**Data provided:**
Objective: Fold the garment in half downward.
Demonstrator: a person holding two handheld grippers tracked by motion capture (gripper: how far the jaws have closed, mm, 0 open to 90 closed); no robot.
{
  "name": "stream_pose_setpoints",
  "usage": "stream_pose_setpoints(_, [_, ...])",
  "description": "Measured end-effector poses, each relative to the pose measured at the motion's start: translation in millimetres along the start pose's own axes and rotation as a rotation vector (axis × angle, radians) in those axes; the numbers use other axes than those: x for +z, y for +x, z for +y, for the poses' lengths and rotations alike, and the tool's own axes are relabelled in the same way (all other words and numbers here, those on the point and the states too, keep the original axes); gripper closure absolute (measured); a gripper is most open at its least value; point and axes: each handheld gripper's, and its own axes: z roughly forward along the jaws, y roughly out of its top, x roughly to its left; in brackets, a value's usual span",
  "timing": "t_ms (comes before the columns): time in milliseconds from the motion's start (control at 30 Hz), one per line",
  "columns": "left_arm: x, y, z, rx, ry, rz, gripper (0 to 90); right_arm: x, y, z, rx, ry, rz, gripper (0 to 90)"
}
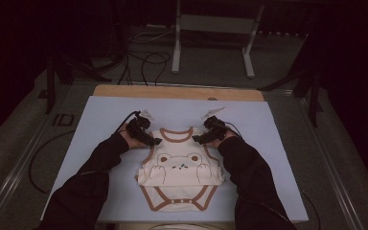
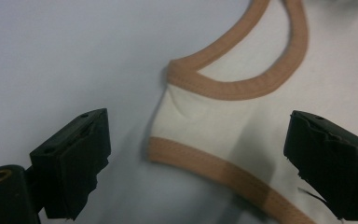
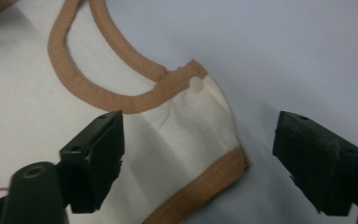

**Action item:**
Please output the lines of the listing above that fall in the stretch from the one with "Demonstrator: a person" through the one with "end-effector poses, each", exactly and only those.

**Task output:**
Demonstrator: a person holding two handheld grippers tracked by motion capture (gripper: how far the jaws have closed, mm, 0 open to 90 closed); no robot.
{
  "name": "stream_pose_setpoints",
  "usage": "stream_pose_setpoints(_, [_, ...])",
  "description": "Measured end-effector poses, each relative to the pose measured at the motion's start: translation in millimetres along the start pose's own axes and rotation as a rotation vector (axis × angle, radians) in those axes; the numbers use other axes than those: x for +z, y for +x, z for +y, for the poses' lengths and rotations alike, and the tool's own axes are relabelled in the same way (all other words and numbers here, those on the point and the states too, keep the original axes); gripper closure absolute (measured); a gripper is most open at its least value; point and axes: each handheld gripper's, and its own axes: z roughly forward along the jaws, y roughly out of its top, x roughly to its left; in brackets, a value's usual span",

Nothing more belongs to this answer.